Succession
Décryptage

Transmettre un bien immobilier avec la tontine 

par La rédaction - le 10/11/2021

Appliquée à un bien immobilier, la tontine permet de transmettre un bien acheté à deux au dernier vivant, sans que le bien entre dans la succession du défunt. Le point sur ses atouts et les précautions à prendre.

Indivision, SCI, démembrement de propriété… l’acquisition immobilière se prête à de nombreuses techniques d’ingénierie juridique et fiscale. Parmi elles : la tontine, laquelle, malgré son ancienneté, est toujours d’actualité. Conçue en 1653 à la demande de Mazarin par Lorenzo Tonti, un banquier napolitain, la tontine est un pacte selon lequel plusieurs personnes acquièrent ensemble un bien dont la propriété exclusive reviendra au dernier vivant.

Acquisition immobilière

Un couple peut acquérir un bien immobilier et, pour assurer la transmission de ce bien entre eux, insérer un pacte tontiner dans l’acte notarié. En vertu de ce pacte, dit aussi clause d’accroissement, la propriété du bien revient au dernier vivant en totalité et de façon rétroactive. Le coacquéreur survivant est considéré comme le propriétaire exclusif du bien depuis son acquisition.

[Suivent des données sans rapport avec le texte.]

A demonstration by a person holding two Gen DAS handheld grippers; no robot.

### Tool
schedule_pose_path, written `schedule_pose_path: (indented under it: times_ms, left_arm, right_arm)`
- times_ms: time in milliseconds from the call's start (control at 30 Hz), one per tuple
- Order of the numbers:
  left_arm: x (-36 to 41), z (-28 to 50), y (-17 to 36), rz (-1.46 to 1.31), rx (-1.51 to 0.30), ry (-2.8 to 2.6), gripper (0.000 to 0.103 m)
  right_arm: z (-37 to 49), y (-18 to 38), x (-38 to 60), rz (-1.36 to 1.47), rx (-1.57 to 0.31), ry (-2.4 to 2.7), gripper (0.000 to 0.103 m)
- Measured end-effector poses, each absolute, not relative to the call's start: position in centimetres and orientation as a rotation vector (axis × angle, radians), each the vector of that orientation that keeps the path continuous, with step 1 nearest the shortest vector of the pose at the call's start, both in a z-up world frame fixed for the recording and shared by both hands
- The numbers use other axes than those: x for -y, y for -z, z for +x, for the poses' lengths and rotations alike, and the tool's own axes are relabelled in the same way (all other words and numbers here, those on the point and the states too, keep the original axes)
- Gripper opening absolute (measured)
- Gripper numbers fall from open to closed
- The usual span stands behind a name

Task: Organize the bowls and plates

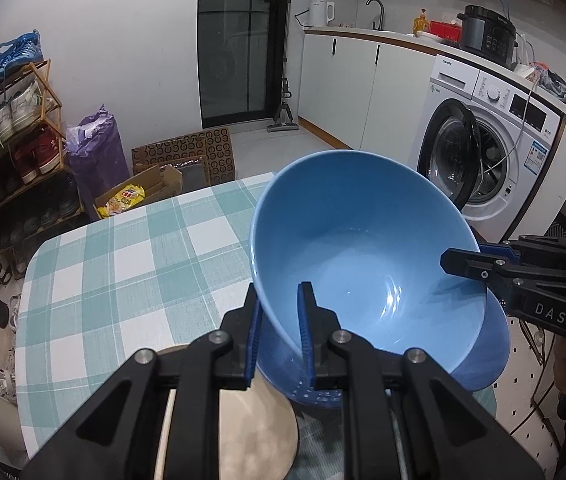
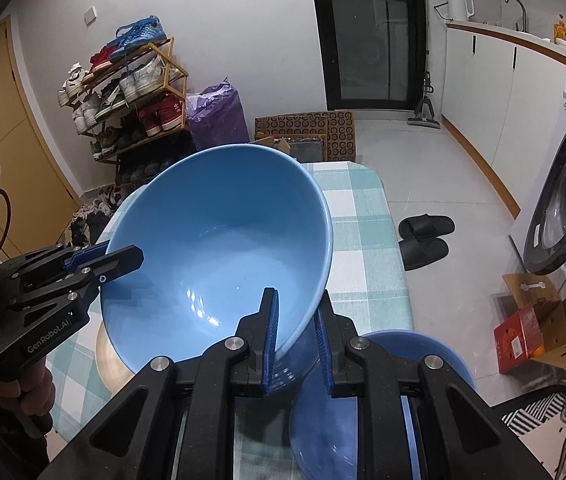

Une transmission hors succession

La tontine est appréciée par les couples concubins ou pacsés, ainsi que les couples mariés sous le régime de séparation de biens, puisque qu’ils n’ont pas de droit dans la succession de l’un et de l’autre. Et s’ils peuvent se transmettre des biens par testament, il faudra tenir compte des droits des héritiers réservataires s’ils existent.

En effet, le recours à la tontine présente l’intérêt majeur d’opérer une transmission hors succession du prémourant. Comme le bien est considéré comme n’ayant jamais fait partie de son patrimoine, il n’entre pas dans la succession de l’acquéreur qui prédécède. En conséquence : le bien ne revient pas aux héritiers et n’est pas concerné par la réserve héréditaire, cette quote-part du patrimoine du défunt qui revient obligatoirement à ses héritiers.

Des droits de succession

L’opération n’échappe en revanche pas aux droits de succession. Du point de vue fiscal,  les biens sont réputés transmis à titre gratuit à chacun des bénéficiaires de l’accroissement. Ils sont calculés selon le degré de parenté prévu. Rappelons que les époux et les pacsés sont exonérés de droits de succession, mais pas les concubins.

Une exception cependant : lorsque la tontine porte sur l’habitation principale commune à deux acquéreurs, et qu’elle a une valeur globale inférieure à 76.000 euros, les droits ne sont pas dus.

Un contrat aléatoire

La tontine n’est pas une libéralité (donation, legs), elle entre dans la catégorie des contrats aléatoires. Ainsi, pour qu’elle soit valable, elle doit présenter un double aléa. Le premier aléa est « vital » : les chances des co-acquéreurs d’être réputé propriétaire exclusif du bien doivent être égales. Cet aléa repose sur une espérance de vie équivalente des deux acquéreurs. Par conséquent, leurs chances ne sont pas égales et l’aléa fait défaut s’il existe une grande différence d’âge importante entre eux, ou si l’un d’eux est atteinte d’une maladie puisque l’ordre des décès semble prédéterminé dès l’acquisition.

L’autre aspect de l’aléa est d’ordre économique ou financier. En acceptant la règle de l’accroissement au dernier vivant, chaque partie prend le risque de perdre son investissement puisqu’il ne tombera pas dans son patrimoine à son décès. Le financement doit donc être équilibré entre les parties.

Un risque de requalification

Si l’aléa vital et/ou l’aléa financier font défaut, le pacte tontinier n’est pas valable et ressemble de très près à une libéralité. Le risque est donc une requalification en donation déguisée par l’administration fiscale à hauteur de l’accroissement, ce qui emporte plusieurs conséquences. La donation est considérée comme ayant eu lieu dès la conclusion du pacte tontinier. Sur le terrain civil, l’opération peut entrainer des comptes à rendre aux héritiers réservataires du prémourant. Sur le plan fiscal, les droits de donation seront exigés, et dus entre époux et pacsés, contrairement aux droits de succession.